# Problem requirements:
Without skipping anything, transcribe the listing that follows.

# Input:

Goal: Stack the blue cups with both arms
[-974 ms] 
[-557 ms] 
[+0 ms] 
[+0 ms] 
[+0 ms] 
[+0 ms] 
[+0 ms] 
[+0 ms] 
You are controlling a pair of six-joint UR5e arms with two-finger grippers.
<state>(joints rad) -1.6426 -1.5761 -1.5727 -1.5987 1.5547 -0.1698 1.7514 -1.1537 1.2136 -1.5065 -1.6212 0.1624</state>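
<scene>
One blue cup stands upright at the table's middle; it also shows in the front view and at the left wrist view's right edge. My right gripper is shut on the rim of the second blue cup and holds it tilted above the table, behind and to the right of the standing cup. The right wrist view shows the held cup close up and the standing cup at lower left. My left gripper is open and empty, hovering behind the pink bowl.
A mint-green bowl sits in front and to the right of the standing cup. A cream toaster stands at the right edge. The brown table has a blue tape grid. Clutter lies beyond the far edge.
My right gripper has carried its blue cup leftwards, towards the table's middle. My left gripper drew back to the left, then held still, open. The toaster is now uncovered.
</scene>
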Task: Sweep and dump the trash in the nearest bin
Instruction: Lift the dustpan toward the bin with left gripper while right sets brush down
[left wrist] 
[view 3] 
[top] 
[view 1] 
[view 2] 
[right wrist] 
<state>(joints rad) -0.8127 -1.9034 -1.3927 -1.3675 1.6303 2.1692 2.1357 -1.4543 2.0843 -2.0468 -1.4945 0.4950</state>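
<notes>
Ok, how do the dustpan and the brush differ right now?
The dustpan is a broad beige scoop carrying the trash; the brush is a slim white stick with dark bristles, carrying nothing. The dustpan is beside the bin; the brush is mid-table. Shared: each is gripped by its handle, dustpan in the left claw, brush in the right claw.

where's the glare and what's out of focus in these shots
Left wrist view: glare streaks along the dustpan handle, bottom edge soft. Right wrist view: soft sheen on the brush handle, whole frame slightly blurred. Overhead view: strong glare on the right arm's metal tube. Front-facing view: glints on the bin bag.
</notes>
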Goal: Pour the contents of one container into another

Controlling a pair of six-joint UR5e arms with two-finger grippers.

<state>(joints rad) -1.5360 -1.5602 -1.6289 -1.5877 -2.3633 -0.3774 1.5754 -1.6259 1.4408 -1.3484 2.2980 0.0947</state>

# Answer for this exercise:
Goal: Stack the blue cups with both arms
[-974 ms] 
[-557 ms] 
[+0 ms] 
[+0 ms] 
[+0 ms] 
[+0 ms] 
[+0 ms] 
[+0 ms] 
You are controlling a pair of six-joint UR5e arms with two-finger grippers.
<state>(joints rad) -1.6426 -1.5761 -1.5727 -1.5987 1.5547 -0.1698 1.7514 -1.1537 1.2136 -1.5065 -1.6212 0.1624</state>
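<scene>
One blue cup stands upright at the table's middle; it also shows in the front view and at the left wrist view's right edge. My right gripper is shut on the rim of the second blue cup and holds it tilted above the table, behind and to the right of the standing cup. The right wrist view shows the held cup close up and the standing cup at lower left. My left gripper is open and empty, hovering behind the pink bowl.
A mint-green bowl sits in front and to the right of the standing cup. A cream toaster stands at the right edge. The brown table has a blue tape grid. Clutter lies beyond the far edge.
My right gripper has carried its blue cup leftwards, towards the table's middle. My left gripper drew back to the left, then held still, open. The toaster is now uncovered.
</scene>
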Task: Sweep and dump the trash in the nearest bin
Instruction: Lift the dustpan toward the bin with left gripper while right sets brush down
[left wrist] 
[view 3] 
[top] 
[view 1] 
[view 2] 
[right wrist] 
<state>(joints rad) -0.8127 -1.9034 -1.3927 -1.3675 1.6303 2.1692 2.1357 -1.4543 2.0843 -2.0468 -1.4945 0.4950</state>
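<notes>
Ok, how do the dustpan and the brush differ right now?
The dustpan is a broad beige scoop carrying the trash; the brush is a slim white stick with dark bristles, carrying nothing. The dustpan is beside the bin; the brush is mid-table. Shared: each is gripped by its handle, dustpan in the left claw, brush in the right claw.

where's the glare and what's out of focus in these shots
Left wrist view: glare streaks along the dustpan handle, bottom edge soft. Right wrist view: soft sheen on the brush handle, whole frame slightly blurred. Overhead view: strong glare on the right arm's metal tube. Front-facing view: glints on the bin bag.
</notes>
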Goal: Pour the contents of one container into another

Controlling a pair of six-joint UR5e arms with two-finger grippers.

<state>(joints rad) -1.5360 -1.5602 -1.6289 -1.5877 -2.3633 -0.3774 1.5754 -1.6259 1.4408 -1.3484 2.2980 0.0947</state>

This output is finished.